◆ Goal of the exercise ◆
Copies of all lines that contain "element" are needed; take them from the data below.

+++

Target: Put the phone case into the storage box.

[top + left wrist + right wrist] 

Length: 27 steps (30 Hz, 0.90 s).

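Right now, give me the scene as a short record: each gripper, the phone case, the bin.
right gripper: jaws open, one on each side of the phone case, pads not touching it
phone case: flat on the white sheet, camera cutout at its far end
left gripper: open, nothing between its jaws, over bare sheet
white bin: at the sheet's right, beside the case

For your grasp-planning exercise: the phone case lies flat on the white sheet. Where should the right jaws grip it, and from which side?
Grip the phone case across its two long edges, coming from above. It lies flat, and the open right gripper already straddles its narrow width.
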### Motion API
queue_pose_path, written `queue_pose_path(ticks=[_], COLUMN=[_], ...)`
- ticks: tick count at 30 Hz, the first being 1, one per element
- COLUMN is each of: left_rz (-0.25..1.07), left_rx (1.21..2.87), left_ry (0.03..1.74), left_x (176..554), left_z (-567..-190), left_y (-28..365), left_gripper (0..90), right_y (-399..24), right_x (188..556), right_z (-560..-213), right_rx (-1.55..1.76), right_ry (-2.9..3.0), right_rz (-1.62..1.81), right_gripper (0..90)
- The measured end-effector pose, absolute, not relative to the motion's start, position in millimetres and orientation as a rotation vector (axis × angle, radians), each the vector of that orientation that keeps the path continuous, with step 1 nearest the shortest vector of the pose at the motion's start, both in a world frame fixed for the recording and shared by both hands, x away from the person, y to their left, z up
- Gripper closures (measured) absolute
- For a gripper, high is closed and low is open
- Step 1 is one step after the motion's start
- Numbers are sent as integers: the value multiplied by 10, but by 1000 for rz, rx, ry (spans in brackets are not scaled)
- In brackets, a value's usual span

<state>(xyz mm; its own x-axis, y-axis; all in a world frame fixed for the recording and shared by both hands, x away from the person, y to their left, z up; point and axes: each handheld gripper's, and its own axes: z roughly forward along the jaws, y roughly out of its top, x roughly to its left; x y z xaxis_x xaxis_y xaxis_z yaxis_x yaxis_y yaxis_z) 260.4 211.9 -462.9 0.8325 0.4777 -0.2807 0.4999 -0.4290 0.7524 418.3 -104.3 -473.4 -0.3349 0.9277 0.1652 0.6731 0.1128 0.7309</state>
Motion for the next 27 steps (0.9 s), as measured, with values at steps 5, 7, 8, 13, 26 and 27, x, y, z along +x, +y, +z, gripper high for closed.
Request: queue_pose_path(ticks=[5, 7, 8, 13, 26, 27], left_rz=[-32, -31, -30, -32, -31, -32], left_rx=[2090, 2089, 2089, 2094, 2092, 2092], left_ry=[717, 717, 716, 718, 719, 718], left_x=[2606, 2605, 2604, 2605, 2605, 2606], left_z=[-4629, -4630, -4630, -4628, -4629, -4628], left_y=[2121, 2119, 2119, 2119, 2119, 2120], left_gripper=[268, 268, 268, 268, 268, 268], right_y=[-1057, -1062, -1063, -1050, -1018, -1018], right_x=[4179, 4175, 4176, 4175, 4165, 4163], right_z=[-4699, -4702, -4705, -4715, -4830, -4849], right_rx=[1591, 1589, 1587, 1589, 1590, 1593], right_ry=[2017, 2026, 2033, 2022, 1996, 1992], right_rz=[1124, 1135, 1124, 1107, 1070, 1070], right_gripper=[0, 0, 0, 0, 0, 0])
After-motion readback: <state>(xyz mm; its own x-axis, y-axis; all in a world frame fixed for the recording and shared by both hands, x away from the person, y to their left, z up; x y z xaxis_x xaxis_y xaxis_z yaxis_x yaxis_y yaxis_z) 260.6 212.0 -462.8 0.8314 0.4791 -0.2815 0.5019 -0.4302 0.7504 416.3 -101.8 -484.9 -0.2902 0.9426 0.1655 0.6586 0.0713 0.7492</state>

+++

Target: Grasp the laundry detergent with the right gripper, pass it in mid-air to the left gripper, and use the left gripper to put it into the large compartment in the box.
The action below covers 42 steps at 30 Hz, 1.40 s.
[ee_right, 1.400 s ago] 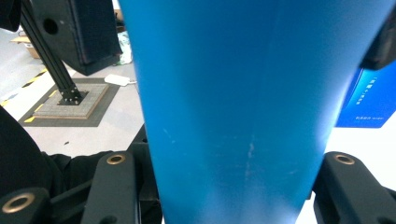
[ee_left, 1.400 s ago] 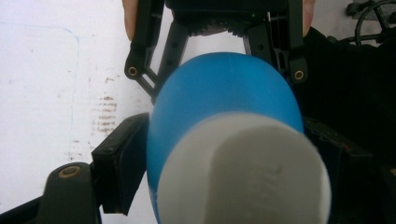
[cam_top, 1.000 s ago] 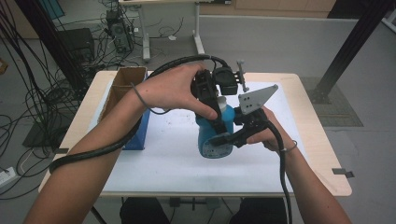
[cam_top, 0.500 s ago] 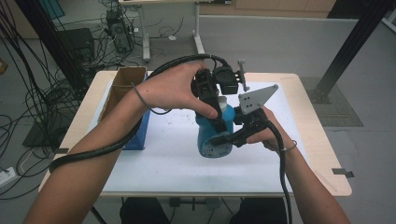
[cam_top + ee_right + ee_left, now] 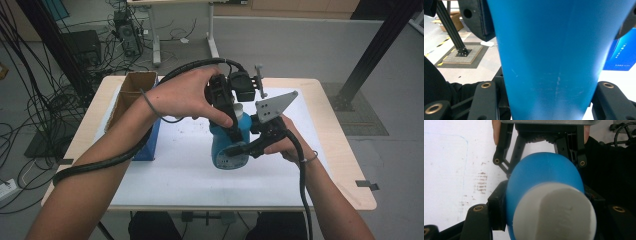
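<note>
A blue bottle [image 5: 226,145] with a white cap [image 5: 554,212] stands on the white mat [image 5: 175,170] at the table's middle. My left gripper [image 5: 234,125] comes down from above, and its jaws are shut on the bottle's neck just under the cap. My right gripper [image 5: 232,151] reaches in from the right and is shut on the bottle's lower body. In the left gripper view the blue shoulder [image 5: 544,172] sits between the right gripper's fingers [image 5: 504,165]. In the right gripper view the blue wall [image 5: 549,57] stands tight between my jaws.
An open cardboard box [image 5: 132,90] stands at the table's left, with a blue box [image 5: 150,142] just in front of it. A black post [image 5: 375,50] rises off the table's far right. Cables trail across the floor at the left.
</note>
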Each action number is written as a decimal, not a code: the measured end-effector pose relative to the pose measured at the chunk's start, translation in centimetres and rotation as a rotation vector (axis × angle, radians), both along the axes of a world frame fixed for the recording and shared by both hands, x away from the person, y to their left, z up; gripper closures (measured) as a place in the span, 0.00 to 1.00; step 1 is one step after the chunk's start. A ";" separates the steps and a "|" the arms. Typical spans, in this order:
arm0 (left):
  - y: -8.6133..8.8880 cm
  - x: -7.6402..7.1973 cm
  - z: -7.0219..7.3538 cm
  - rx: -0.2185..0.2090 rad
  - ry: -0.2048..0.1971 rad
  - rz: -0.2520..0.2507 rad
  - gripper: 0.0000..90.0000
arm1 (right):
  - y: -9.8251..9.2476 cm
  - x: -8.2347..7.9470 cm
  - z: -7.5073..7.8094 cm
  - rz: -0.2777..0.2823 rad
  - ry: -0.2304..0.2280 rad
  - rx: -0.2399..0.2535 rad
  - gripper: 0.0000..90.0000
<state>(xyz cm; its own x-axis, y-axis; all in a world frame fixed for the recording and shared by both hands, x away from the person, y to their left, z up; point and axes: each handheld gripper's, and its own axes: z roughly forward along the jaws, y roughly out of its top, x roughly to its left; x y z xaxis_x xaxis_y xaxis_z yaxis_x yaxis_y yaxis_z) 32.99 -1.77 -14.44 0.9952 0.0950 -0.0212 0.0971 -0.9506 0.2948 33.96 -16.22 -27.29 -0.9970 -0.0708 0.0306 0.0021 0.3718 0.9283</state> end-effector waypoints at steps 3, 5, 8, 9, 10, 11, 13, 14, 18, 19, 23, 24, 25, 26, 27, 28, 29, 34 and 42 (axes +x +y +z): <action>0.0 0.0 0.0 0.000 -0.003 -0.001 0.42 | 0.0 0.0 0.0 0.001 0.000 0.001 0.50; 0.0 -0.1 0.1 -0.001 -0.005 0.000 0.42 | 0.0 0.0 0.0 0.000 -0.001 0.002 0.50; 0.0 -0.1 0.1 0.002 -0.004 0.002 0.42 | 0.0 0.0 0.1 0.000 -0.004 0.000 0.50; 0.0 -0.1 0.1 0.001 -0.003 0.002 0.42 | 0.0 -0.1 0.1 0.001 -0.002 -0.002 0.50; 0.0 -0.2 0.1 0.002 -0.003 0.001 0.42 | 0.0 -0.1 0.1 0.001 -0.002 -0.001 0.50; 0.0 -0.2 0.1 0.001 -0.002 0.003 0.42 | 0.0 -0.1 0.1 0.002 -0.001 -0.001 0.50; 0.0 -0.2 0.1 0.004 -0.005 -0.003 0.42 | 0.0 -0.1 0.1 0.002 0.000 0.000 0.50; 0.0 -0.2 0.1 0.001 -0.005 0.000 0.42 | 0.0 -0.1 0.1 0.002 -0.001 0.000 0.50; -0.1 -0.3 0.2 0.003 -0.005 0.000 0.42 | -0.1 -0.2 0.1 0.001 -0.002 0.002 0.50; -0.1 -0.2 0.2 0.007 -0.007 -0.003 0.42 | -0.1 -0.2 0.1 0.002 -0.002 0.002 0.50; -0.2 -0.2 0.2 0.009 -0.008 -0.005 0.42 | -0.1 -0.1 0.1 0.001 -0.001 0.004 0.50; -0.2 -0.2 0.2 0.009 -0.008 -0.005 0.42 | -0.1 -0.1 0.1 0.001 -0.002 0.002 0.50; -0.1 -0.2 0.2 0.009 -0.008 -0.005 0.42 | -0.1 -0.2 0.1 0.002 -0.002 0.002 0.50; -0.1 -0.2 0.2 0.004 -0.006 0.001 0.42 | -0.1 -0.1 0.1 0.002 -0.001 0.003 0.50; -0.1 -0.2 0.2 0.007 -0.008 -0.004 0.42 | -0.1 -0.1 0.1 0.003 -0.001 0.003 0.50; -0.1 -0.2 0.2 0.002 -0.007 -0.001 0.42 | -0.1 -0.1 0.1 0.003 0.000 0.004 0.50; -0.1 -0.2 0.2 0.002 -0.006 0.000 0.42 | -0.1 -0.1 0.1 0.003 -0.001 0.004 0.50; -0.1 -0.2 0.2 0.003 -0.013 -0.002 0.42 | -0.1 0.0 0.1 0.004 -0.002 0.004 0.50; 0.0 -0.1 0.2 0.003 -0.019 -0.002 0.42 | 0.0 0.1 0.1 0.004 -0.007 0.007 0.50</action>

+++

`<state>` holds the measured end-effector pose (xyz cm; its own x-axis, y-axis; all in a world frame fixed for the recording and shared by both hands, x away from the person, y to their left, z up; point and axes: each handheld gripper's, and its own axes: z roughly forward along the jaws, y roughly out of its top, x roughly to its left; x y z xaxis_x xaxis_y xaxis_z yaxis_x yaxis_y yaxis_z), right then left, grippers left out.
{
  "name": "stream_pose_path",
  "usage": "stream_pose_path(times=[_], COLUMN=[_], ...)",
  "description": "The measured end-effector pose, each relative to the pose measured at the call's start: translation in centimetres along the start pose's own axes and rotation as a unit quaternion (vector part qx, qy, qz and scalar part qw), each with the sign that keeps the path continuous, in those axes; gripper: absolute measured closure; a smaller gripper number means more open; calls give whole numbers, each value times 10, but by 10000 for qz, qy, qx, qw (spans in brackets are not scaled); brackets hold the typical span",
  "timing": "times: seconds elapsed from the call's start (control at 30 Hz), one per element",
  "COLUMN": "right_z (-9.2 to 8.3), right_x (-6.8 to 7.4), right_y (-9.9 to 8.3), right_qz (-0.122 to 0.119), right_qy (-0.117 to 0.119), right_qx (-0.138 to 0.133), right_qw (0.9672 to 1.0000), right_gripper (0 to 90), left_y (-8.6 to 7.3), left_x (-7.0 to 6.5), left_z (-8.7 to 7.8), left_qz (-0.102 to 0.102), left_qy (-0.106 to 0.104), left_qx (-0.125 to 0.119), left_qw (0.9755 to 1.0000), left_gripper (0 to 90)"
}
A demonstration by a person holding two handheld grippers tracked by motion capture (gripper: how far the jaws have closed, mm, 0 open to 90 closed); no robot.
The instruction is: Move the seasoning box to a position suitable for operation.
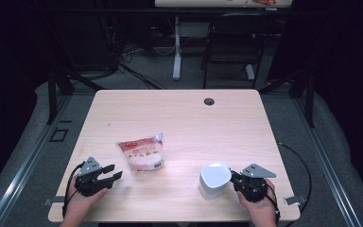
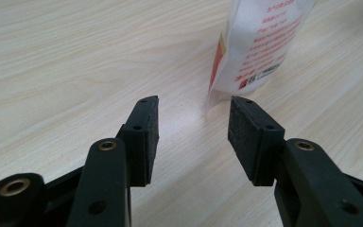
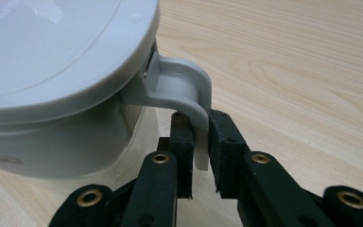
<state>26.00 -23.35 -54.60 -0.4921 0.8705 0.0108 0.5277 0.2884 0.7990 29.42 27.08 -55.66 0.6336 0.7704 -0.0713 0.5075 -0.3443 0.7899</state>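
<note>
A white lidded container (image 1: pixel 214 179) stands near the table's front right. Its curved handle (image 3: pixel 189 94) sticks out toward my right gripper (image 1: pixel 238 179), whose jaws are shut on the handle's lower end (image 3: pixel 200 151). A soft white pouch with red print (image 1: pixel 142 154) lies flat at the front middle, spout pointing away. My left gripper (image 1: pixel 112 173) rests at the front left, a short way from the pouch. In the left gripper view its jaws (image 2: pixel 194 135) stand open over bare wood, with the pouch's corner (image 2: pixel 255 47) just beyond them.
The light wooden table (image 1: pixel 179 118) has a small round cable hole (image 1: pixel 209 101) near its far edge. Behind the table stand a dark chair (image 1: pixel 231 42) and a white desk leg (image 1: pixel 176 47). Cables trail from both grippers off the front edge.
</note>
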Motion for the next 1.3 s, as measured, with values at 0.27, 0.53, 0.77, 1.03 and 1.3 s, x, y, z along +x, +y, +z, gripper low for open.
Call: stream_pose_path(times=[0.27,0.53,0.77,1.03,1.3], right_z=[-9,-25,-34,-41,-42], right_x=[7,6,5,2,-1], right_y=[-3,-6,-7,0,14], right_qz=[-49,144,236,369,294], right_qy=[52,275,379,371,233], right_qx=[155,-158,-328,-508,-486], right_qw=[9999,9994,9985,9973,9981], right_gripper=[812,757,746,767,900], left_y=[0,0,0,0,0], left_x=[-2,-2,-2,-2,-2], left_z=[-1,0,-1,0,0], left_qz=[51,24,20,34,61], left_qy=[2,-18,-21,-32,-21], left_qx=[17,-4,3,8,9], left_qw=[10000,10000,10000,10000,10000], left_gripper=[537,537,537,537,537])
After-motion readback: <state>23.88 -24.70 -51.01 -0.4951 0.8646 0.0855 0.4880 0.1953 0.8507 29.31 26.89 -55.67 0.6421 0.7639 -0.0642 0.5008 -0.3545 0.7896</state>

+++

◆ Result of the task ◆
- ticks: tick count at 30 Hz, the first being 1, one per element
  "timing": "times: seconds elapsed from the call's start (control at 30 Hz), one per element",

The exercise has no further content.